● Task statement:
Reproduce word for word every line of the entries below, from the line containing "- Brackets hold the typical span" through the final line, and nothing else.

[Exercise input]

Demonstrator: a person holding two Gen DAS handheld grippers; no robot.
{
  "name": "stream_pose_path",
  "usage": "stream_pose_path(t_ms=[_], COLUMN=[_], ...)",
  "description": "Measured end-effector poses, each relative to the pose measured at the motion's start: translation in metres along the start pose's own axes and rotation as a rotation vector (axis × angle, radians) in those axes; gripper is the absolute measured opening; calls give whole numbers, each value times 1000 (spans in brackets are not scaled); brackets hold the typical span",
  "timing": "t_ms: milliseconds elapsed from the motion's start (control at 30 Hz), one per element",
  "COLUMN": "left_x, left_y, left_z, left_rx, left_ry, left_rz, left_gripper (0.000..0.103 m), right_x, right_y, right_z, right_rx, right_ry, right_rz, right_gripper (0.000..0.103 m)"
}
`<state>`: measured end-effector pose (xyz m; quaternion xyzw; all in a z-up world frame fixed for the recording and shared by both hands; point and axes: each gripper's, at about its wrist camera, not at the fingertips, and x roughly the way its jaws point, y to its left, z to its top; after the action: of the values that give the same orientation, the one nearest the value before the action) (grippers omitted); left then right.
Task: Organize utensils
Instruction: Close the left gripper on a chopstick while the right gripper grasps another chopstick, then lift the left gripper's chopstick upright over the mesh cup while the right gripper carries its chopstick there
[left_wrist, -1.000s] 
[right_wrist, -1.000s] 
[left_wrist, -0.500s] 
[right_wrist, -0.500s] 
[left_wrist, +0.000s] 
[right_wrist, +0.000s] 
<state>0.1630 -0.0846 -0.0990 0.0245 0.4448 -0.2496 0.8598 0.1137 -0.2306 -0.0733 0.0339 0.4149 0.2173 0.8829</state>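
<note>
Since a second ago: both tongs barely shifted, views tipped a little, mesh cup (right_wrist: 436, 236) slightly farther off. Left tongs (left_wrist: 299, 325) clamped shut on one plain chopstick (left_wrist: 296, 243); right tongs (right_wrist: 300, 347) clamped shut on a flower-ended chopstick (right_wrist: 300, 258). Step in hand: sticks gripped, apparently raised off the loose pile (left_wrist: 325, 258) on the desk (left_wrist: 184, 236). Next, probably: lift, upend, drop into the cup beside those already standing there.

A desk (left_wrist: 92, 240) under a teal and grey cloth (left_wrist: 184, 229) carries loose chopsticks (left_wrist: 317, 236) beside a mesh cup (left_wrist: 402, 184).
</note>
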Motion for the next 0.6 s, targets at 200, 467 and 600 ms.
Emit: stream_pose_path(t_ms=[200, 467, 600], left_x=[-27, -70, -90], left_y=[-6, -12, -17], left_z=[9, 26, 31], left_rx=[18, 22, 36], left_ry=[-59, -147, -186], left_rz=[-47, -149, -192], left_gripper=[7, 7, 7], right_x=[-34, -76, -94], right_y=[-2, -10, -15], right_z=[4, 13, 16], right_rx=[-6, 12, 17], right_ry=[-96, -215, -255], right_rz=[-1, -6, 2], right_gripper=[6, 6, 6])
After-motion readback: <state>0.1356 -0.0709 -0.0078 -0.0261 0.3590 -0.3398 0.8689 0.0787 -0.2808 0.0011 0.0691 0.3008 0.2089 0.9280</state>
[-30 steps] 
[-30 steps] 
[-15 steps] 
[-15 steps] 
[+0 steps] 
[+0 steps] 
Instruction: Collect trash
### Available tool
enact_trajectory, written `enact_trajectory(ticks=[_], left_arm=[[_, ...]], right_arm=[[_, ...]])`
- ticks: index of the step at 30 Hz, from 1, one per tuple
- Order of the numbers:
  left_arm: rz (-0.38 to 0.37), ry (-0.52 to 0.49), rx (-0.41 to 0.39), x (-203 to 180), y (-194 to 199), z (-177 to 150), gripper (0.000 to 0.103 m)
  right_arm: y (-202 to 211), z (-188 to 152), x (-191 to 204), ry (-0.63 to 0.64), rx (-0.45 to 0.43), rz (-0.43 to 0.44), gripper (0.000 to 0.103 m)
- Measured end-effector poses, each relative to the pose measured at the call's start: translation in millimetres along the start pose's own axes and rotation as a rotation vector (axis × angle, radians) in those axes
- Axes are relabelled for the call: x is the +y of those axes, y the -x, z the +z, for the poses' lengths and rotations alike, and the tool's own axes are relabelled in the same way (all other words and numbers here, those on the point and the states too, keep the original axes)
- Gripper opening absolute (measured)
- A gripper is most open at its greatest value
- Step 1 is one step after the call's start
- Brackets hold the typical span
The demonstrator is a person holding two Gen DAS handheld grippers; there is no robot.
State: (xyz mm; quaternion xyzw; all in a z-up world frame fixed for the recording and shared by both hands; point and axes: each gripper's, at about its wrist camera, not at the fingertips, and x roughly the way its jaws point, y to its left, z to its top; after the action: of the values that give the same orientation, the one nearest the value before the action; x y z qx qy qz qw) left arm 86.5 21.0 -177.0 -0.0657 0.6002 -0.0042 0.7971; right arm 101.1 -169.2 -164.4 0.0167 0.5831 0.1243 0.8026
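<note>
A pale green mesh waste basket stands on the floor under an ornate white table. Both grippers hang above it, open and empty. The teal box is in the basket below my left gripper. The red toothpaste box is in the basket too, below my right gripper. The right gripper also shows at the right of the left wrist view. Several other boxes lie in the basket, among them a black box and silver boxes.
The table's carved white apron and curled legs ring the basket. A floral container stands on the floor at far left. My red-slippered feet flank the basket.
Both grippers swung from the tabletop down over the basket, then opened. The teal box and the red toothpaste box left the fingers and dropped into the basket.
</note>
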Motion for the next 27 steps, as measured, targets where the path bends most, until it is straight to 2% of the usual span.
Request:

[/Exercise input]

● Written response:
- Brackets hold the typical span
The demonstrator is a person holding two Gen DAS handheld grippers; there is no robot.
State: (xyz mm; quaternion xyzw; all in a z-up world frame fixed for the recording and shared by both hands; point and axes: each gripper's, at about its wrist camera, not at the fingertips, and x roughly the way its jaws point, y to its left, z to its top; after the action: of the values that give the same orientation, the one nearest the value before the action; x y z qx qy qz qw) left arm 86.5 21.0 -177.0 -0.0657 0.6002 -0.0042 0.7971; right arm 101.1 -169.2 -164.4 0.0167 0.5831 0.1243 0.8026
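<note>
A pale green mesh waste basket stands on the floor under an ornate white table. Both grippers hang above it, open and empty. The teal box is in the basket below my left gripper. The red toothpaste box is in the basket too, below my right gripper. The right gripper also shows at the right of the left wrist view. Several other boxes lie in the basket, among them a black box and silver boxes.
The table's carved white apron and curled legs ring the basket. A floral container stands on the floor at far left. My red-slippered feet flank the basket.
Both grippers swung from the tabletop down over the basket, then opened. The teal box and the red toothpaste box left the fingers and dropped into the basket.
</note>
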Motion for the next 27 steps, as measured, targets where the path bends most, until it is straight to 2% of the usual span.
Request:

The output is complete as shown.